* _YOUR TASK_:
In the listing below, print exactly the lines between the line holding "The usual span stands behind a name" and the line holding "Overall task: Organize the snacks", inclusive, and no more.

── RECORDED DATA ──

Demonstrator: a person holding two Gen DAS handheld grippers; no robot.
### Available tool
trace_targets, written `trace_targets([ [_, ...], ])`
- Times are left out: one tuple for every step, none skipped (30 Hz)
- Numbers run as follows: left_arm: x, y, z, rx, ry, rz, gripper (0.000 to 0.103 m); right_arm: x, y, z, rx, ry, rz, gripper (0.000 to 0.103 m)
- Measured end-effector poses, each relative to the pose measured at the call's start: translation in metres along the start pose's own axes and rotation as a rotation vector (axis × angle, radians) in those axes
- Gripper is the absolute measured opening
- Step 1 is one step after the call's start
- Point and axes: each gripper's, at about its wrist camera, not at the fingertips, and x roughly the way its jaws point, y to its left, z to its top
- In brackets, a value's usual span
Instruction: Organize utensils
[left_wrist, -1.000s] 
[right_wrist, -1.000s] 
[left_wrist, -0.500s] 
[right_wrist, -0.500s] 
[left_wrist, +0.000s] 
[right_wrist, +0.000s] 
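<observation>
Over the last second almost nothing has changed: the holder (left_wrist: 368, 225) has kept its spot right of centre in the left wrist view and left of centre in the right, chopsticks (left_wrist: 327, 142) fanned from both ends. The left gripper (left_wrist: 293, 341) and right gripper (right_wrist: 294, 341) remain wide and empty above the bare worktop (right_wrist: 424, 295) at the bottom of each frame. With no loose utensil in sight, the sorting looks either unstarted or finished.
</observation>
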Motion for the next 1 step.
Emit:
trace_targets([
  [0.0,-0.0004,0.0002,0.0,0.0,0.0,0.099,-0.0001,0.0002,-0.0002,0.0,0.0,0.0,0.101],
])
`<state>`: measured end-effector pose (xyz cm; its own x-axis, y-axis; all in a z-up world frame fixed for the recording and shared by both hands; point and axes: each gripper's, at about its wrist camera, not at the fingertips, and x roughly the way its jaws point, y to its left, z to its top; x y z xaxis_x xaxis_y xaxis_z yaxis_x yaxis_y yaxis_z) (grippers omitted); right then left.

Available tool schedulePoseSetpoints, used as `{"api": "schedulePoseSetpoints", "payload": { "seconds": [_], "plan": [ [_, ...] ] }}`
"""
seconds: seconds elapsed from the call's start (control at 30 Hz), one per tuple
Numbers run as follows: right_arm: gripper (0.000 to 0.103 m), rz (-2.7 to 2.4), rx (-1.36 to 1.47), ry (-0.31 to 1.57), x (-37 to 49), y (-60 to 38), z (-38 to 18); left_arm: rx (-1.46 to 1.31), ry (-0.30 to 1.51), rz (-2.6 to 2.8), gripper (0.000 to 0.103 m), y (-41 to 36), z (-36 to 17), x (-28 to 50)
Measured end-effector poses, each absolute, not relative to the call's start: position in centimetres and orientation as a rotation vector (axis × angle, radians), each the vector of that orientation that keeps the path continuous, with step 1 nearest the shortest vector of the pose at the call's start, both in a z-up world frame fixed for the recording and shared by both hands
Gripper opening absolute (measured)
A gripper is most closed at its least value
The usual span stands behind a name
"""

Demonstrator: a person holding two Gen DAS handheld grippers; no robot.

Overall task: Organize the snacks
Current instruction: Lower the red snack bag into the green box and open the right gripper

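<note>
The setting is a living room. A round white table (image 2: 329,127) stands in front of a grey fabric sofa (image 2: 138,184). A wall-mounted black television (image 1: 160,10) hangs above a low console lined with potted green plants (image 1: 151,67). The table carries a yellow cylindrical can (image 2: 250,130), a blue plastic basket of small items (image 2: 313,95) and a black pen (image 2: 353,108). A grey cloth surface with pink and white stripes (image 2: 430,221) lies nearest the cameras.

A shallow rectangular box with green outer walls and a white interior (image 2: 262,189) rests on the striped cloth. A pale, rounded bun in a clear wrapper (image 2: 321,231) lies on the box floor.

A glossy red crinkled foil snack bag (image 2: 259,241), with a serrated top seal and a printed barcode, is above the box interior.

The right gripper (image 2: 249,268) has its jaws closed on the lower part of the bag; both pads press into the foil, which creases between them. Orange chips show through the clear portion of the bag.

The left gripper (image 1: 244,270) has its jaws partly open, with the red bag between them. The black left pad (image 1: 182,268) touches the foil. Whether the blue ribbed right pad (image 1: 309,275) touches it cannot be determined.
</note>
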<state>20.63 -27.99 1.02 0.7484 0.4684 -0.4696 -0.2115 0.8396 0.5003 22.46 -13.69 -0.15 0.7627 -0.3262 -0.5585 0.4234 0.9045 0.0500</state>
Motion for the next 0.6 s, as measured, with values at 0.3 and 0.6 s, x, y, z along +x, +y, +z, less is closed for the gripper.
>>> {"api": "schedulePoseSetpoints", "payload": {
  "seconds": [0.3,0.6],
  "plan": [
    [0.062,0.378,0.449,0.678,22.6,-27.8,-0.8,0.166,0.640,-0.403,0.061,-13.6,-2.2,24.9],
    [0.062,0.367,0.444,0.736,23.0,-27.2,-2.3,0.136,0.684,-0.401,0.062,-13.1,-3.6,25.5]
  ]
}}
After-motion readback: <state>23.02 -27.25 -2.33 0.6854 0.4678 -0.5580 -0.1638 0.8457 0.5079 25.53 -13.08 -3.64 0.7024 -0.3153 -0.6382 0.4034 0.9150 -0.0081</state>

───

* _WORKED SOLUTION_:
The usual span stands behind a name
"""

Demonstrator: a person holding two Gen DAS handheld grippers; no robot.

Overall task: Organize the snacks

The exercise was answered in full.